Doug and I were close in age, but not in brains. It was the Spring of ’95 when Doug Ryland and his parent’s moved in across the street. I was eight and a quarter and he was soon to turn eleven. I was in third grade and he was in eighth-grade. By all accounts, he was likely to be a sophomore by the end of the year if he wanted. I acted like the kid I was and Doug could act like a forty year adult one minute and a kid the next as he pleased. Mind you, I wasn’t a dummy either by any stretch of the imagination. I was an IQ point below being able to join Mensa. I was a straight A student when I put my mind to it. And I put my mind to it most of the time except when I got depressed about who I really was. But, once Doug moved in, there was no doubt I was outclassed in brains. However, I soon came to appreciate that Doug’s brains weren’t half as smart and intelligent as his enormous heart for others and, in particular, for his best friend, who happens to be me.

The first day I first met Doug, when they were first moving in, I saw how he carried himself around adults -- I guess there is no other way to say it -- I instantly knew Doug was a genius and it made me feel like a total idiot. Chatting with his parents, I found out his IQ was in the 190s. They were delighted to find a boy about his age living across the street. Yet, that same day, I found Doug could be a kid too, and if that was what we had in common, then I could work with that.
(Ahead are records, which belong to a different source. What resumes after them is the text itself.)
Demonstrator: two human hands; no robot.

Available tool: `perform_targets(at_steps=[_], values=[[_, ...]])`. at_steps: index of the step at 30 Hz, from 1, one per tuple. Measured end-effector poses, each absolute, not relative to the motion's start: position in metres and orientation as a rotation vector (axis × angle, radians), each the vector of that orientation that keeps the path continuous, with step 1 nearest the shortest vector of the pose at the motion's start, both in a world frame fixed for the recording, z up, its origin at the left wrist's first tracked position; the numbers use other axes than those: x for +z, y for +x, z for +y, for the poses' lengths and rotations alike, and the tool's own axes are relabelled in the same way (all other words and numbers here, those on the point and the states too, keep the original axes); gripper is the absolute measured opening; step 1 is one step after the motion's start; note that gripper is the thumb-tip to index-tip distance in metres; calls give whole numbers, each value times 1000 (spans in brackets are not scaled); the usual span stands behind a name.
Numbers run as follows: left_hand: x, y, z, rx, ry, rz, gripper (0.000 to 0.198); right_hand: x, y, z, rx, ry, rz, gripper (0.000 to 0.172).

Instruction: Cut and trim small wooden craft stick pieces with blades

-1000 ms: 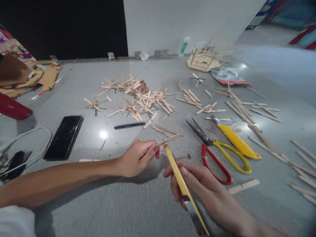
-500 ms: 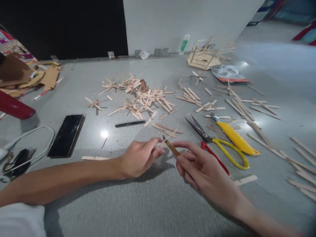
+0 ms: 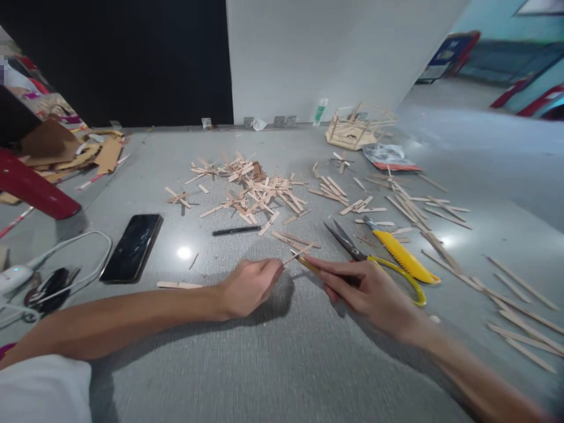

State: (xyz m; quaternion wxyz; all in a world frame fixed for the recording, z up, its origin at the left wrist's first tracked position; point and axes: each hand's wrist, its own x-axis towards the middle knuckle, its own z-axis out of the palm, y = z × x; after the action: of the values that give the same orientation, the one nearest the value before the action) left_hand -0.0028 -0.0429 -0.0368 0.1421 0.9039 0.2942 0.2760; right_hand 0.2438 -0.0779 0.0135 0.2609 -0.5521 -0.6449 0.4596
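pinching stick (image 3: 296, 255), left hand (image 3: 247, 288); right hand (image 3: 370, 291) gripping cutter (image 3: 308, 265).

The floor (image 3: 264, 364) close to the person is bare, so a hand can slide there. The left hand (image 3: 249, 286) and right hand (image 3: 370, 291) nearly meet at a thin stick (image 3: 296, 254) and a yellow tool (image 3: 308, 264), with no gap between. Ahead lie a pen (image 3: 237, 230) and a stick pile (image 3: 259, 194). Scissors (image 3: 352, 247) and a yellow knife (image 3: 403, 258) block the right. A phone (image 3: 132, 247) blocks the left.
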Motion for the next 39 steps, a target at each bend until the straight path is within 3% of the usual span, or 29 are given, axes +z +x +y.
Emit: perform_targets(at_steps=[3, 5, 13, 19, 21, 25, 28, 35, 39], values=[[-45, -3, -41, 716, 2740, 800, 25, 24, 261, -65, 1607, -1471, -1783, 58], [-46, -2, -40, 681, 2721, 821, 24, 22, 259, -65, 1660, -1469, -1711, 64], [-36, 1, -41, 673, 2411, 1008, 28, -11, 191, -99, 1109, -1531, -1409, 66], [-36, 3, -37, 624, 2414, 1027, 28, 1, 234, -66, 1669, -1399, -1395, 77], [-36, 4, -36, 626, 2403, 1030, 27, 2, 235, -63, 1716, -1378, -1382, 78], [-36, 5, -34, 708, 2321, 1018, 30, -7, 203, -84, 1266, -1503, -1468, 61], [-36, 5, -33, 724, 2304, 978, 31, -12, 187, -96, 1052, -1581, -1517, 60], [-36, 3, -31, 697, 2371, 885, 31, 8, 239, -62, 1629, -1429, -1595, 73], [-37, 5, -31, 732, 2321, 975, 30, 2, 225, -67, 1519, -1456, -1532, 69]])
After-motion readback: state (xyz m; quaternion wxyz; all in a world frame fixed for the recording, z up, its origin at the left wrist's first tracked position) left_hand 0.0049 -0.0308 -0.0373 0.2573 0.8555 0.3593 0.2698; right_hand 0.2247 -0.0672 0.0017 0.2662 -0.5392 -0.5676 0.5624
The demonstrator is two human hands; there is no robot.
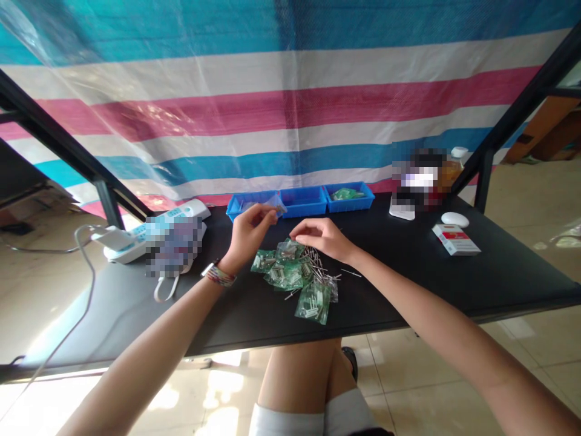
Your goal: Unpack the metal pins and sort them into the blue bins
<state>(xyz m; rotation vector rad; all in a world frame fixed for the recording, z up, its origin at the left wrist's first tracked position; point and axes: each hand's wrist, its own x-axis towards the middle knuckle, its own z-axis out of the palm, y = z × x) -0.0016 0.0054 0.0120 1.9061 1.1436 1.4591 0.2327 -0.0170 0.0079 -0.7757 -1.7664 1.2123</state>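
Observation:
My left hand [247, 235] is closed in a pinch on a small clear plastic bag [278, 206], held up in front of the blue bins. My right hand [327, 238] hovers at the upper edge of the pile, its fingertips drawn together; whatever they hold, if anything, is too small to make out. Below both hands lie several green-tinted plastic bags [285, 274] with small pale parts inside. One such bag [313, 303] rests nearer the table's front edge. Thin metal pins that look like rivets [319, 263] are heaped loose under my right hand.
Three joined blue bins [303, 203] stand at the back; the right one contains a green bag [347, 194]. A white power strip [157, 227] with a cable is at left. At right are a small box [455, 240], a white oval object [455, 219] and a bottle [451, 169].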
During the school week, I had difficult homework being in the gifted and talented group of students. Doug always finished his homework first and came over to my place and patiently waited until I finished. He sat there with a serene look on his face looking out our living room window. He didn’t offer to help, but, by his demeanor, I knew he would. Slowly, I learned to ask him to explain to me the stuff I didn’t get. I don’t know if it was his patience or my need to finish faster and go play with him that first drove me to ask him for help. But once I did start asking for help, he would offer a suggestion about how to look at it without giving the answer. Suddenly, it would click. After homework, it was easy to see why we made such good friends. Neither Doug or I were into sports. We played war games or read books or watched television. Sometimes, we went swimming or fishing nearby. Most times, we just went outside and were kids. Doug became my very agreeable shadow. Where he was, I was. Where I was, he was.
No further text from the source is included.